Nov 26 03:21:03 hydrogen hydra-queue-runner[1401522]: loading build 10725 (sandro:nixos-config:nixos.hydrogen-simd.system)
Nov 26 03:21:03 hydrogen hydra-queue-runner[1401522]: queue monitor: error:
Nov 26 03:21:03 hydrogen hydra-queue-runner[1401522]: … while loading build 10725:
Nov 26 03:21:03 hydrogen hydra-queue-runner[1401522]: error: experimental Nix feature 'ca-derivations' is disabled; use '--extra-experimental-features ca-derivations' to override
Has someone a patch floating around for fetching .doi's aka https://hydra.example.de/realisations/sha256:a62128132508a3a32eef651d6467695944763602f226ac630543e947d9feb140!out.doi
over a http binary cache?
Found one over at https://github.com/edolstra/nix-serve/pull/21 and ported that to hydra https://github.com/SuperSandro2000/hydra/commit/9e528b2faee8a2bcdb25290ff4fcbc0423c9fbd2
I didn't e2e test this yet but in the browser the json was displayed 🎉
@aciceri is it possible to allow maintainers to push to this branch? Otherwise I can close it an open a new PR.

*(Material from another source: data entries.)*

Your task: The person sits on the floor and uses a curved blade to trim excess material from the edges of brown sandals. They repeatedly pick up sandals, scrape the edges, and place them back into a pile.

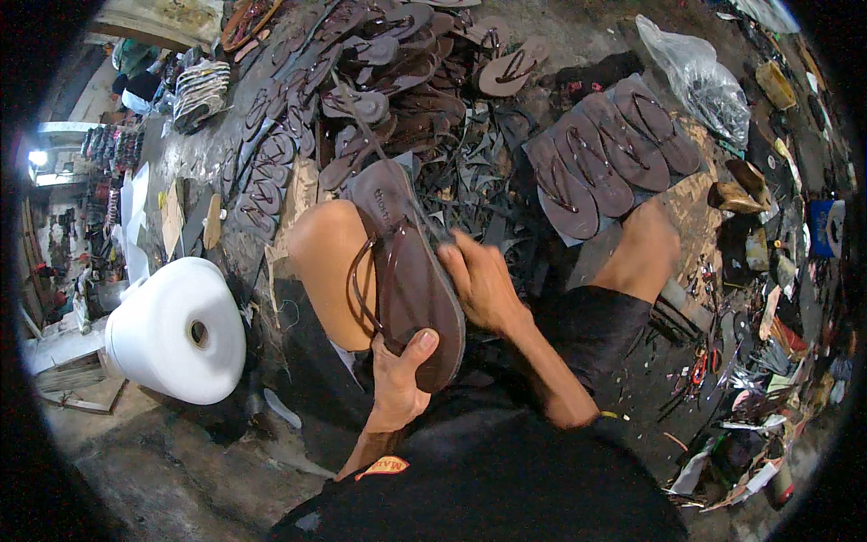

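Note:
My left hand (403, 384) grips one end of a brown flip-flop (418, 280), its thumb pressed on the footbed. The flip-flop rests against my bare left knee (327, 262), with its thong strap (361, 285) toward the left and printed lettering near the far end. At the sole's right edge is my right hand (483, 282), fingers curled in; whatever they hold is hidden. A thin dark strip (361, 119) sticks up beyond the flip-flop's far end.
Many brown flip-flops (397, 54) lie heaped ahead, beside dark offcuts (488, 190). Several flip-flops on a sheet (605, 163) lie by my right knee (646, 248). A large white roll (163, 339) stands left. A clear plastic bag (704, 86) and scraps (750, 425) lie right.

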`<action>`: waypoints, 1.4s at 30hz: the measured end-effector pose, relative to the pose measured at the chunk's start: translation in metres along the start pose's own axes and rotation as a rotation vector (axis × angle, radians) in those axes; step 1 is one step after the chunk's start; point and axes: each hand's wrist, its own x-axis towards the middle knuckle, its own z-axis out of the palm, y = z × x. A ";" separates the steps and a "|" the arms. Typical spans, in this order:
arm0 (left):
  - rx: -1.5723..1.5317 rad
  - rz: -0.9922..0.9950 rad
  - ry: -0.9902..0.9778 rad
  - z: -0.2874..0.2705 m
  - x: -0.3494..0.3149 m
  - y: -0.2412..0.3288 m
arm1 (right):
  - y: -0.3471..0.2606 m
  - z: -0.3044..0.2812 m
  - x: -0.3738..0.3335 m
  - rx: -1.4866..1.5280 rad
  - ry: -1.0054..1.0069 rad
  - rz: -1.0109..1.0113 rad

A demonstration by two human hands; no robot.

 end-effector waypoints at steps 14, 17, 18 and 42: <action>0.222 0.266 -0.128 0.028 0.023 0.046 | -0.071 -0.034 -0.020 0.572 0.054 0.009; 0.328 0.183 -0.173 0.024 0.032 0.073 | -0.086 -0.041 -0.051 0.397 0.112 -0.061; 0.264 0.149 -0.206 0.021 0.032 0.077 | -0.084 -0.052 -0.065 0.323 0.106 -0.014; 0.336 -0.009 -0.219 0.037 0.036 0.058 | -0.035 -0.108 0.004 -0.022 -0.455 -0.030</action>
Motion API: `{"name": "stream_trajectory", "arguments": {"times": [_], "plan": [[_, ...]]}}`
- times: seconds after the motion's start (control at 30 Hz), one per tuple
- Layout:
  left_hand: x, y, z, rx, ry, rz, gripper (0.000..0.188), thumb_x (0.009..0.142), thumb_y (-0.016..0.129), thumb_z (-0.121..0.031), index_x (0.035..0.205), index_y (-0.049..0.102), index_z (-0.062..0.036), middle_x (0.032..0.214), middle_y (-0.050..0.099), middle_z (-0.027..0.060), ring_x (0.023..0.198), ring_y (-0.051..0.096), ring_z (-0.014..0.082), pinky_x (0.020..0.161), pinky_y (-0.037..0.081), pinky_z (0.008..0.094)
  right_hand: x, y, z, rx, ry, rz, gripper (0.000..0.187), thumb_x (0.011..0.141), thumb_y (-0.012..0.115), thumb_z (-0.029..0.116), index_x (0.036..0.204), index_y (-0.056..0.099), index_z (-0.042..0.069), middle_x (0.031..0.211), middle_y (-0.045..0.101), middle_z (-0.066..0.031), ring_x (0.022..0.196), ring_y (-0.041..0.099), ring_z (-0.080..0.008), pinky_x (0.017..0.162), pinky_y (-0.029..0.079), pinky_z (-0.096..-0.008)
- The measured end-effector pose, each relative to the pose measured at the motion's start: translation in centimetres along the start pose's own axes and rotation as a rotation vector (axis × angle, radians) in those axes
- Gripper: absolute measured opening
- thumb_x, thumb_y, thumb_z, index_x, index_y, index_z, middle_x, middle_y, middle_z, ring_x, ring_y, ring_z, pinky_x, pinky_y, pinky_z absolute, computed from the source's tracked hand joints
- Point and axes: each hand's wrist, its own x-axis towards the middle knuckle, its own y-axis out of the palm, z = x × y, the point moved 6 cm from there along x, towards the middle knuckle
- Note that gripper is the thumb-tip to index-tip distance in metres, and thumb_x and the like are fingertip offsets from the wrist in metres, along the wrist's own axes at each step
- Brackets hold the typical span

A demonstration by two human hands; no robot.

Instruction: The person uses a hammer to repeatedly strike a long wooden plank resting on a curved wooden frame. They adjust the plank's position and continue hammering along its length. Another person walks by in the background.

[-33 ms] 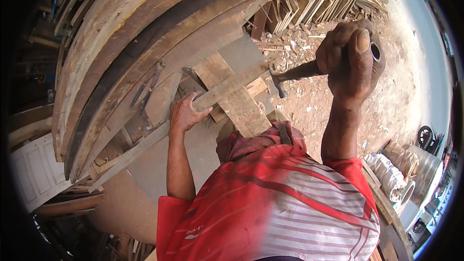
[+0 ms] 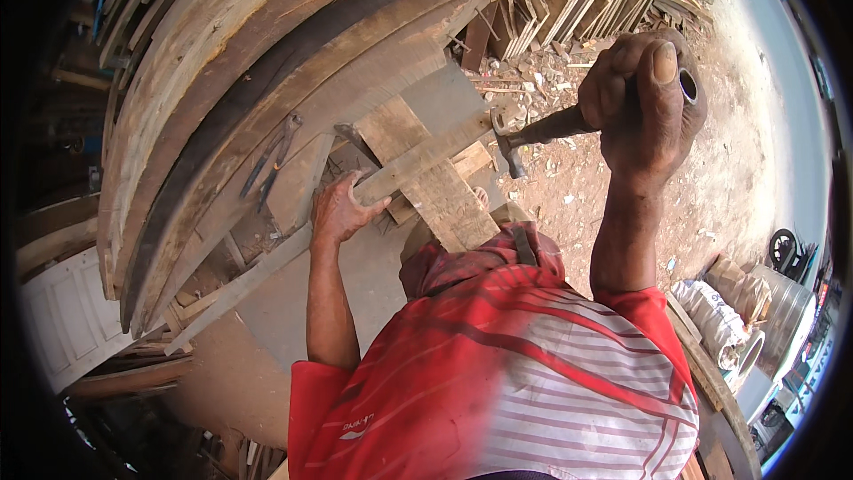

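My right hand (image 2: 647, 93) is closed round the dark handle of a claw hammer (image 2: 553, 127). The hammer's head is close by the right end of a long wooden strip (image 2: 418, 163); I cannot tell whether they touch. My left hand (image 2: 336, 209) grips that strip, thumb on its near side and fingers partly hidden. The strip lies slantwise across a shorter, wider board (image 2: 455, 213), making a cross. A small wood piece (image 2: 471, 160) shows beneath them. Left of the cross, pincers (image 2: 274, 158) with dark handles lie on the wood.
Big curved-looking planks (image 2: 222, 116) fill the left side. Stacked boards (image 2: 569, 9) stand at the far back, with wood scraps on the dirt ground (image 2: 569, 204). A white panelled door (image 2: 75, 311) lies at the left; white sacks (image 2: 715, 320) sit at the right.
My right hand and the hammer have shifted very slightly; my left hand holds its place on the strip.
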Motion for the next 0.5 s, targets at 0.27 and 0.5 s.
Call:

@Ericson2314 Apparently this is not possible since the fork is owned by an organization and not an user.
If you send me the list of maintainers I can manually give them permissions (to the entire repo I fear, but it wouldn't be a problem since we always used it only for this PR). Feel free to write me at @aciceri:nixos.dev
.
Otherwise I can create a personal fork and allow maintainers to push. But unless I can do this without deleting the PR (but simply editing the branch) it would be useless and you could directly do it.